Sobre a questão, o professor Thyago Madeira França, coordenador de Assuntos Estudantis da Pró-reitoria de Extensão Cultura e Assuntos Estudantis, diz que esse panorama é possibilitado pelo alinhamento institucional entre ingresso e permanência. “Não há como falar em inclusão sem permanência”, diz.
Além das cotas
Com quase 15 anos de sua implantação a política de ingresso por cotas sociais na UEG se mostra exitosa. Essa foi a conclusão das discussões sobre as cotas, em um ciclo de debates em maio, dentro da agenda de formação continuada para os professores da disciplina Diversidade, Cidadania e Direitos.
“Quando nós, enquanto universidade, colocamos em nossa matriz curricular essa discussão, e mais ainda, como componente obrigatório a todos os cursos, nós assumimos uma posição e dizemos a sociedade que oferecemos formação humanizada”, assegura a professora Maria Olinda.

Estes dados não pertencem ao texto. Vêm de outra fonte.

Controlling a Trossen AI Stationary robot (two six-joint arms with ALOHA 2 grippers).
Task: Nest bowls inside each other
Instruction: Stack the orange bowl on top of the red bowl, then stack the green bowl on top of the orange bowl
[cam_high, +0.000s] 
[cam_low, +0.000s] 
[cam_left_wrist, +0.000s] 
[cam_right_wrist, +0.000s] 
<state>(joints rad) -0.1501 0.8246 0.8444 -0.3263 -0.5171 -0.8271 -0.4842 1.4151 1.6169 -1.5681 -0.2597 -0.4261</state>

O professor Wellington explica que políticas de inclusão no ensino superior são um conjunto de ações que possibilitam o ingresso, a permanência e a conclusão com êxito. “Não se trata apenas de incluir, mas também sobre as condições para que esse estudante conclua sua graduação”, diz.
Na UEG, segundo dados apresentados pelo professor Thyago, as bolsas permanência contemplam, em grande número, os estudantes cotistas da instituição. “A leitura que nós fazemos é que os bolsistas permanência da instituição apresentam desempenho acadêmico semelhante ao dos estudantes do sistema universal”, conclui.
Nos últimos anos a UEG tem investido massivamente em seu Programa Próprio de Bolsas, só em 2016 e 2017 foram investidos R$ 15 milhões do orçamento próprio da instituição.
Lei de cotas da UEG
Em 2004 Goiás tornava-se um dos estados pioneiros ao garantir, por via da Lei Estadual 14.832, de 12 de julho, o estabelecimento de cotas de ingresso por contas no Sistema Estadual de Educação Superior.
Pelo estabelecido, 45% das vagas do processo seletivo passaram a ser destinadas para as cotas sociais e étnicos-raciais. A lei estabelece também 15 anos para a vigência do sistema, prazo que se encerra em 2020.
“Nesses 13 anos os avanços são inegáveis, mas, apesar dos ganhos, ainda há muito a ser feito para a superação das discrepâncias de acesso ao ensino superior”, analisa o professor Rezende.
Para a Pró-Reitora de Graduação, ainda que a Universidade tenha se tornado um ambiente mais diverso, é necessário garantir a continuidade na ocupação do mundo acadêmico por grupos que historicamente foram apartados desse ambiente.
“Essa lei é um marco para a Educação Superior Pública no Estado, e no país! Ela mudou a cara da Universidade. Hoje nós temos no país uma geração de doutores saídos das faixas populacionais que estavam às margens do processo de educação superior. Estamos falando de pessoas que são as primeiras em suas famílias a cursarem uma graduação. E as cotas foram a garantia de mudança na vida dessas pessoas e das suas famílias. Com a proximidade de sua extinção é necessária a mobilização institucional pela sua manutenção”, afirma categoricamente a professora Maria Olinda.